Cutting Spoonhellspork Thursday, February 25, 2010 10:55:08 PM

Not easy to determine who is at fault in that. For one thing, Firefox has had persistent render errors of its own. Most glaring to me are the Firefox scrollbars on embedded images. There are also formatting differences between Gecko and Presto, which may be irreconcilable.

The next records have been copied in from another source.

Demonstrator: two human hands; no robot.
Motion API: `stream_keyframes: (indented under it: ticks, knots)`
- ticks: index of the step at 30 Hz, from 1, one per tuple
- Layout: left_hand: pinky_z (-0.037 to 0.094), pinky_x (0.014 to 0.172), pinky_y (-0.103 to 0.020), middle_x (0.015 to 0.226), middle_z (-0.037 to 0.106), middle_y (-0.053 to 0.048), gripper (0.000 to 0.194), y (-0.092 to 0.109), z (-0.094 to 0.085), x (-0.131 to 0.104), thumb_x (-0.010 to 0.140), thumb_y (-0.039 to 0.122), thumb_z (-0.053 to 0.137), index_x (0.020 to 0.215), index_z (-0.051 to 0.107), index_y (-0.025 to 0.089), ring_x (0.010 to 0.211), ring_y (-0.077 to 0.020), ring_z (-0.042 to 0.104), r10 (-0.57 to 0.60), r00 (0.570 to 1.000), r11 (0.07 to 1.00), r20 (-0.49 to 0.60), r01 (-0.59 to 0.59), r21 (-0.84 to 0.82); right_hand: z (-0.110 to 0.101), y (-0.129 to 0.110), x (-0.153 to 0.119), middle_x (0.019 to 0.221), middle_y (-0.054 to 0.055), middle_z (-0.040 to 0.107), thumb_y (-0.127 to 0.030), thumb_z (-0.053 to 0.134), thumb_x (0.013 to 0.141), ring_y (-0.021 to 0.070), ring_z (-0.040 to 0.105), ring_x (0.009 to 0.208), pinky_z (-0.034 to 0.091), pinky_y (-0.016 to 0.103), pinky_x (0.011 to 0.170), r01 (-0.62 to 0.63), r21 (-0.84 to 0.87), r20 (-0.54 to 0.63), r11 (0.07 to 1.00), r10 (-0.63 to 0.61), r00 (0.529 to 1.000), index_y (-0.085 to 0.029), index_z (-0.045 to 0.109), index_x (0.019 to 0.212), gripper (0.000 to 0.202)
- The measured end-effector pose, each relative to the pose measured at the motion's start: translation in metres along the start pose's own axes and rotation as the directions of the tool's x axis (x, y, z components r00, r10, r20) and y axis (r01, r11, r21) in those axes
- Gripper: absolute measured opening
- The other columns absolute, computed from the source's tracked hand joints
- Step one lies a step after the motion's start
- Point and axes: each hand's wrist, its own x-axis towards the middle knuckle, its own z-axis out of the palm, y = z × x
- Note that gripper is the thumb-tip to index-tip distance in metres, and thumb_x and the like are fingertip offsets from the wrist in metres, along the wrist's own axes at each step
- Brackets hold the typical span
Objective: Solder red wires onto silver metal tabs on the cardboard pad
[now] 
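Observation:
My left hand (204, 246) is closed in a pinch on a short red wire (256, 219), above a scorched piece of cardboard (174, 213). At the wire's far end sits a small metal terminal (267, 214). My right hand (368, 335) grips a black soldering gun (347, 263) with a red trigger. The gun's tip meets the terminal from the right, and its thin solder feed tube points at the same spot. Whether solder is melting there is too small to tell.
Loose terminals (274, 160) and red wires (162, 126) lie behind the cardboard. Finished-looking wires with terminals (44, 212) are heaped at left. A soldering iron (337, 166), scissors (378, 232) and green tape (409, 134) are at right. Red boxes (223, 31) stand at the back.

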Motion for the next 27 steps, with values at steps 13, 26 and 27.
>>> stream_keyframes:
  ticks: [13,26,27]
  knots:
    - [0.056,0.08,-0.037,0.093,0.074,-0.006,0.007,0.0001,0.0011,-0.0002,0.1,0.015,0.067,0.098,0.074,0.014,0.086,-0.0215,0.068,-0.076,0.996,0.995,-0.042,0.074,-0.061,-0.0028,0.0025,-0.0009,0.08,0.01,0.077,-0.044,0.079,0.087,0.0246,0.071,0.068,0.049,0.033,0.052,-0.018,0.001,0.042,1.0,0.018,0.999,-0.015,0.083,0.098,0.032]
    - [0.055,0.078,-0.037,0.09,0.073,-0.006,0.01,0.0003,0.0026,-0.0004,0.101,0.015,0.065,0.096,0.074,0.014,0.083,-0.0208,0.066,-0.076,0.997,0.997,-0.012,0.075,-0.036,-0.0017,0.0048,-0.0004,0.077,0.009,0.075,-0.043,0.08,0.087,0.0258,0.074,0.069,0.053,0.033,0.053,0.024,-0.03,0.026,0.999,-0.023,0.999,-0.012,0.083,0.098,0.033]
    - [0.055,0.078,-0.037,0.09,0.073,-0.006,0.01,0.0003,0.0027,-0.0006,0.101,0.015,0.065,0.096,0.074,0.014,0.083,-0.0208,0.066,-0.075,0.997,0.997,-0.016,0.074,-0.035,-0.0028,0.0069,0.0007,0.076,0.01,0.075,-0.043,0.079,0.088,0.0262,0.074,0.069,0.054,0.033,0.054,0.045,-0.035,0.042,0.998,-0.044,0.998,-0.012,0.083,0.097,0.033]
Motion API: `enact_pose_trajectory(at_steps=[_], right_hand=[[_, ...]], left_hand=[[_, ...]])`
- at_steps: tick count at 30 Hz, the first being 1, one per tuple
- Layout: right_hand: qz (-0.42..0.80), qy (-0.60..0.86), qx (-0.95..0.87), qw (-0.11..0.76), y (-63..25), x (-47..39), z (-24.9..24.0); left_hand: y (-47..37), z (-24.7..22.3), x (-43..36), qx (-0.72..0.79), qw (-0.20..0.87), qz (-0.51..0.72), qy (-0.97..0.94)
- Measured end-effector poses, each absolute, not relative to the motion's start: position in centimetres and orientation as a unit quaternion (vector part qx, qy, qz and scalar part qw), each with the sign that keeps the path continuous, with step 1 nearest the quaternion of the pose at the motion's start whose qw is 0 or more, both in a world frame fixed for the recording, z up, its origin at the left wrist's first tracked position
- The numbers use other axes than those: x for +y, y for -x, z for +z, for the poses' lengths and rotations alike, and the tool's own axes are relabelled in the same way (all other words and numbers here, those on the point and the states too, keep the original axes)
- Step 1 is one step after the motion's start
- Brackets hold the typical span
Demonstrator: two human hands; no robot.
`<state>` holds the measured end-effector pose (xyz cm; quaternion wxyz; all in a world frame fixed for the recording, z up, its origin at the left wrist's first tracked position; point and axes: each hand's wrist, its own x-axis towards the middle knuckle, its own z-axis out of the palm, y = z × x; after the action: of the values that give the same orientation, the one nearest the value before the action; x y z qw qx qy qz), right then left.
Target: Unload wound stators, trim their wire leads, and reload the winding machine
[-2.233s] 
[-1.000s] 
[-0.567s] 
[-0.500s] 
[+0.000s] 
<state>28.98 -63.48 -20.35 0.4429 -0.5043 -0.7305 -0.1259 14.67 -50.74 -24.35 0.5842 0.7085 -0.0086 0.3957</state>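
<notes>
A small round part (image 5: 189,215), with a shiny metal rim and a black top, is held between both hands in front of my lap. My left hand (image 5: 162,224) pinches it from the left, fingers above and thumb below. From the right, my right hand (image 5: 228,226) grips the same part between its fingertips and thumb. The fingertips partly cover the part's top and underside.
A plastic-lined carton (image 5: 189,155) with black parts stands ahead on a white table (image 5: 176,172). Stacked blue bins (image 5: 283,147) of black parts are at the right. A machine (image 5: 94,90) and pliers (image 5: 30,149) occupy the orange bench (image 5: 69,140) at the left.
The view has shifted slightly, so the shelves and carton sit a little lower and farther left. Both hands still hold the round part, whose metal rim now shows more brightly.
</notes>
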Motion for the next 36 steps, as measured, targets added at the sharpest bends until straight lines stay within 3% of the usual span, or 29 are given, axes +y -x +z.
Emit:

Per loading speeds, does Firefox now pre-cache the text of linked pages? (Opera does not) On the other hand,does Firefox create a searchable database of the body text in visited pages? (Opera does). Have you tried the newest 10.50b2? They have fixed a number of speed regressions that were present in the initial offering.

Richard FinkReadableRich Sunday, February 28, 2010 12:00:01 AM

We're getting close on @font-face support!
Beta 10.5b has improved greatly. Improved enough to make it unfair for me to send you the steak knives.
I think waiting for one more revision is in order - a last chance for the gift card. Last chance to win Andreas his $100 gift card!
I'll report on the improvements in 5b on my blog.

I knew you could do it. Now bring it on home...

Anonymous Monday, March 1, 2010 10:10:10 PM

Anonymous 10.3 writes: is there a mac os 10.3 opera 10.50 beta 2 ? and will the next version of opera still support mac os 10.3? can you post a direct download link? thanks.

Cutting Spoonhellspork Tuesday, March 2, 2010 4:35:57 AM

They've re-added support for 10.4. . .so maybe? Wait for the Windows Final release, then Mac and Unix will be given rapid attention.

Anonymous Sunday, April 4, 2010 1:35:56 PM

Richard writes: Hello, one thing that always puts me off Opera is that when I want to use the feature to pop-out a video or news stream out of the main browser window - Opera is the only web browser that cannot do that. Am I missing something? Other browsers on my Linux box like Firefox, Konqueror, Chromium can do the pop-out thing. Can someone suggest how this can be done? Opera does the pop-out within the main browser window.

Cutting Spoonhellspork Monday, April 5, 2010 12:54:41 AM

You mean, removing a tab and placing it into its own window? This can be done in several ways, assuming that part of Linux support has been finished. Ask in the forums, or in a newer thread.

Maksmegaupload Thursday, April 15, 2010 3:58:58 PM

I like the feature that makes widgets be run independently - very useful.